→ PROMPT
All lines below containing "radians" are to be listed.

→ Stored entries
┌──
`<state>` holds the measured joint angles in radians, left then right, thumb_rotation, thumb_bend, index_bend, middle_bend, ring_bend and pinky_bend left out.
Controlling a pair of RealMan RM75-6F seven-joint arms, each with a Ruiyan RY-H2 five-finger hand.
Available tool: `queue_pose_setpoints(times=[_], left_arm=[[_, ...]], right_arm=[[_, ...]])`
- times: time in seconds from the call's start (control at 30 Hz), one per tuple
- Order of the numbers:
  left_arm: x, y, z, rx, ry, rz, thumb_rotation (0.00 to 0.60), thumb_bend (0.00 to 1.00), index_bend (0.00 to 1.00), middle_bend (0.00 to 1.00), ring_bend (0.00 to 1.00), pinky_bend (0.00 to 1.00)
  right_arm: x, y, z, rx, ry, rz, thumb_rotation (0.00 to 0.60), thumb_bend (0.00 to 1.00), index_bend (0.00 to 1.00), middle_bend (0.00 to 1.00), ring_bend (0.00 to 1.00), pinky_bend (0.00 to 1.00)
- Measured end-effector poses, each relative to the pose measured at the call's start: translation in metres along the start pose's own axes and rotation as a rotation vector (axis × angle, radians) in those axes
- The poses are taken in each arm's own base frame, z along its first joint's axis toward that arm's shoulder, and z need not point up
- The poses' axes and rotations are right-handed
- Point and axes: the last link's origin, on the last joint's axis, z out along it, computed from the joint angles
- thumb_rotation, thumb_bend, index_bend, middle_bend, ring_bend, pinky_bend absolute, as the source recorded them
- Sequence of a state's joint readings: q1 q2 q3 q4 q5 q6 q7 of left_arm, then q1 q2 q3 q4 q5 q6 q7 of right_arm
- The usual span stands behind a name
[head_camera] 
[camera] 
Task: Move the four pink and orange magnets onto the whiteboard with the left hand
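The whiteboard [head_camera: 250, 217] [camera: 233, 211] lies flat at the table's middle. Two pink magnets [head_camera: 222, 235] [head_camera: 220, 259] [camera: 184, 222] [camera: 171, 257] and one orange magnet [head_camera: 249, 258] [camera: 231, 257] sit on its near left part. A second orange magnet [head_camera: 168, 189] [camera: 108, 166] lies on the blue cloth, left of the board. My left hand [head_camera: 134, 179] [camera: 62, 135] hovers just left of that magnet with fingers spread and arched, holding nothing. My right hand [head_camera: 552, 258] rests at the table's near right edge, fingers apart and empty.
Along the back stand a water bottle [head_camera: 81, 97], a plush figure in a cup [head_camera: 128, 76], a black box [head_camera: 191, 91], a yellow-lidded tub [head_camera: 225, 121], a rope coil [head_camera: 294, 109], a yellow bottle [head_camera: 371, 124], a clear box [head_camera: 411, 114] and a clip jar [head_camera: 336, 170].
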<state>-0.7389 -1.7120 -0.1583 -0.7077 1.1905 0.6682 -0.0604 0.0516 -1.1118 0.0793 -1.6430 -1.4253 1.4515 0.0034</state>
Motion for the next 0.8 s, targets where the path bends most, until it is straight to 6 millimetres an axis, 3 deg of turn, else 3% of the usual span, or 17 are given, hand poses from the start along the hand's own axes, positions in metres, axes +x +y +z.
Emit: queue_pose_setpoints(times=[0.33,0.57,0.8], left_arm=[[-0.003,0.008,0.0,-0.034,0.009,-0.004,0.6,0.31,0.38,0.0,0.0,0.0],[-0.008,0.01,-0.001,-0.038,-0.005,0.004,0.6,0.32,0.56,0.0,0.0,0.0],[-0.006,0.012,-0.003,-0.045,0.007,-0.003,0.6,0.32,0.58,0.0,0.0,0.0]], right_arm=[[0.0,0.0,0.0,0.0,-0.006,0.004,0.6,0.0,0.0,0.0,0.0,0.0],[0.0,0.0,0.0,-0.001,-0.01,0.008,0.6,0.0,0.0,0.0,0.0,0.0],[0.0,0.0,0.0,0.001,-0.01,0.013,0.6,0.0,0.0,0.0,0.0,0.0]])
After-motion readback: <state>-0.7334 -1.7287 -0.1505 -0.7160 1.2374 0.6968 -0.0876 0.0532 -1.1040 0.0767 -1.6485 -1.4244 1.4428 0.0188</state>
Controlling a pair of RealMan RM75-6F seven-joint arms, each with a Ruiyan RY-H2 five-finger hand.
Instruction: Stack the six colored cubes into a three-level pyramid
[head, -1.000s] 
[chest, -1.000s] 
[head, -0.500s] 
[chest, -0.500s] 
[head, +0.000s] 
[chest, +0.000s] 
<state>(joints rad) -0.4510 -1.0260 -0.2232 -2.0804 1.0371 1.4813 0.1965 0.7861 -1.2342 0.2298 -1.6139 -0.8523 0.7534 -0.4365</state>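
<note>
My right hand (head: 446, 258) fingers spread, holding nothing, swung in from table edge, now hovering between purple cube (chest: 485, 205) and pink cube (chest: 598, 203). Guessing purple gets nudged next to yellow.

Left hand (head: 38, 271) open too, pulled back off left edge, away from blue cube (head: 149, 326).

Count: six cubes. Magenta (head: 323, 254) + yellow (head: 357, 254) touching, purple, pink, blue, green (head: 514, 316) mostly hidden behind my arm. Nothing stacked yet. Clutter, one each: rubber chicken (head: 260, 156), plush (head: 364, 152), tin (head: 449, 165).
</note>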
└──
→ ANSWER
`<state>` holds the measured joint angles in radians, left then right, thumb_rotation, thumb_bend, index_bend, middle_bend, ring_bend and pinky_bend left out.
- Measured end-effector poses, each relative to the pose measured at the call's start: translation in metres along the start pose's own axes and rotation as a rotation vector (axis × angle, radians) in those axes

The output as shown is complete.